> [WHAT IS EXPECTED] Repeat the data. Keep each line identical.

> [INPUT DATA]

________

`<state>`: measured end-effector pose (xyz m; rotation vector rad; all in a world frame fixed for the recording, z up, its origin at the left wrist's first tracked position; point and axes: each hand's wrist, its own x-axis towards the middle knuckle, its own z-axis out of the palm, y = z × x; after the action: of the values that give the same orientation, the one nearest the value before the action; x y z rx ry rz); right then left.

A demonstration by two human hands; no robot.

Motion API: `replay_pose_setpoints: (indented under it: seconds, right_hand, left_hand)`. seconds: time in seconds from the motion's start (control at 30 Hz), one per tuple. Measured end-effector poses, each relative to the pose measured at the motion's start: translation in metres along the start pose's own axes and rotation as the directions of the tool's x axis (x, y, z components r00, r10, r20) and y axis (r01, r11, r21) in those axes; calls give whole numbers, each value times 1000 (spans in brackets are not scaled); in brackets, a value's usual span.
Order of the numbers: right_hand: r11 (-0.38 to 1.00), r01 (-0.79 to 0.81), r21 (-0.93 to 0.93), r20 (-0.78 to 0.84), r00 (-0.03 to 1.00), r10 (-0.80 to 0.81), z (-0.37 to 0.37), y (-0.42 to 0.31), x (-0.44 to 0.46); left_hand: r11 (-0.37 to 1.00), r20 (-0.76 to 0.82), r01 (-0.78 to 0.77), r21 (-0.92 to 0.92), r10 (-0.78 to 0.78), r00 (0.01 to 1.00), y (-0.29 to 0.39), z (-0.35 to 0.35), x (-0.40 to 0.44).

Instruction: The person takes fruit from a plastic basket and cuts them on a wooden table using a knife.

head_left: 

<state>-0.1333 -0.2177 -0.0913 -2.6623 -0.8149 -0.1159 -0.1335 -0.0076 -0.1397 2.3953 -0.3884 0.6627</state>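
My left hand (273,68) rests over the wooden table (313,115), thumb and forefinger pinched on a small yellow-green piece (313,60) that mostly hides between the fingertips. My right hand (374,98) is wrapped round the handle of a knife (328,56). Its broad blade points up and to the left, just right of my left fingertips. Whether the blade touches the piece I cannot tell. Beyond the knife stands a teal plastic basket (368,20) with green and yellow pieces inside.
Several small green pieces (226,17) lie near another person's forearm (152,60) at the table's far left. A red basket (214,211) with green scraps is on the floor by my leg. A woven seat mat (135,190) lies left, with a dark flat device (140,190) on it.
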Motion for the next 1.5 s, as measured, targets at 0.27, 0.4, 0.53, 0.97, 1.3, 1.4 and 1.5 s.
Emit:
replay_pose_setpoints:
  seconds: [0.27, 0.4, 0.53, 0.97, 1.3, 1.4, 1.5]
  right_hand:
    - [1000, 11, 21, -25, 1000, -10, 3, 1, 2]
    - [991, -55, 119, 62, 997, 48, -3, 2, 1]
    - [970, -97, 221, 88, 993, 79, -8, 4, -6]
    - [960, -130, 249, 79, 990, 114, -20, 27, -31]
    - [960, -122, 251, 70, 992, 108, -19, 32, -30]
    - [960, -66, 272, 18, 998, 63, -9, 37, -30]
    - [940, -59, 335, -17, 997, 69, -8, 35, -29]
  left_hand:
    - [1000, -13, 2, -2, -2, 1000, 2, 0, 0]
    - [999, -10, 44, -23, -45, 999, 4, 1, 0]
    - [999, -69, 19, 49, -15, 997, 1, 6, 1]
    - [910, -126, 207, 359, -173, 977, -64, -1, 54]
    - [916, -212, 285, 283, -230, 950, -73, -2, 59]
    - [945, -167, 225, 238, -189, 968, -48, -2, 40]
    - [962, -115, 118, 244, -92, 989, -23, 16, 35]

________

> [RESPONSE TO THE EXERCISE]
`<state>`: measured end-effector pose (xyz m; rotation vector rad; all in a world frame fixed for the recording, z up, its origin at the left wrist's first tracked position; point and axes: each hand's wrist, its own x-axis towards the middle knuckle, its own z-axis out of the palm, y = z × x; after the action: of the values that give the same orientation, the one nearest the value before the action; x y z rx ry rz); right then left.

A demonstration by two human hands; no robot.

Motion API: `replay_pose_setpoints: (indented under it: seconds, right_hand, left_hand)`. seconds: time in seconds from the motion's start (control at 30 Hz), one per tuple. Measured end-effector poses, each relative to the pose measured at the motion's start: translation in metres along the start pose's own axes and rotation as the directions of the tool's x axis (x, y, z components r00, r10, r20) and y axis (r01, r11, r21) in those axes; calls give whole numbers, each value times 1000 (spans in brackets are not scaled); in brackets, a value's usual span.
Order of the numbers: right_hand: r11 (-0.38 to 1.00), r01 (-0.79 to 0.81), r21 (-0.93 to 0.93), r20 (-0.78 to 0.84), r00 (-0.03 to 1.00), r10 (-0.80 to 0.81), z (-0.37 to 0.37), y (-0.42 to 0.31), x (-0.44 to 0.46); left_hand: r11 (-0.37 to 1.00), r20 (-0.76 to 0.82), r01 (-0.78 to 0.77), r21 (-0.92 to 0.92), r10 (-0.78 to 0.78), r00 (0.01 to 1.00), y (-0.29 to 0.39), z (-0.35 to 0.35), x (-0.40 to 0.44).

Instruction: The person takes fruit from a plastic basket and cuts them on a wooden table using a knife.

head_left: 

<state>-0.1333 -0.2177 -0.0913 -2.6623 -0.8149 -0.1159 -0.1335 -0.0076 -0.1397 2.3953 -0.3884 0.6627</state>
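My left hand (273,68) rests over the wooden table (313,115), thumb and forefinger pinched on a small yellow-green piece (313,60) that mostly hides between the fingertips. My right hand (374,98) is wrapped round the handle of a knife (328,56). Its broad blade points up and to the left, just right of my left fingertips. Whether the blade touches the piece I cannot tell. Beyond the knife stands a teal plastic basket (368,20) with green and yellow pieces inside.
Several small green pieces (226,17) lie near another person's forearm (152,60) at the table's far left. A red basket (214,211) with green scraps is on the floor by my leg. A woven seat mat (135,190) lies left, with a dark flat device (140,190) on it.
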Motion for the next 1.5 s, as measured, targets at 0.27, 0.4, 0.53, 0.97, 1.3, 1.4 and 1.5 s.
Emit:
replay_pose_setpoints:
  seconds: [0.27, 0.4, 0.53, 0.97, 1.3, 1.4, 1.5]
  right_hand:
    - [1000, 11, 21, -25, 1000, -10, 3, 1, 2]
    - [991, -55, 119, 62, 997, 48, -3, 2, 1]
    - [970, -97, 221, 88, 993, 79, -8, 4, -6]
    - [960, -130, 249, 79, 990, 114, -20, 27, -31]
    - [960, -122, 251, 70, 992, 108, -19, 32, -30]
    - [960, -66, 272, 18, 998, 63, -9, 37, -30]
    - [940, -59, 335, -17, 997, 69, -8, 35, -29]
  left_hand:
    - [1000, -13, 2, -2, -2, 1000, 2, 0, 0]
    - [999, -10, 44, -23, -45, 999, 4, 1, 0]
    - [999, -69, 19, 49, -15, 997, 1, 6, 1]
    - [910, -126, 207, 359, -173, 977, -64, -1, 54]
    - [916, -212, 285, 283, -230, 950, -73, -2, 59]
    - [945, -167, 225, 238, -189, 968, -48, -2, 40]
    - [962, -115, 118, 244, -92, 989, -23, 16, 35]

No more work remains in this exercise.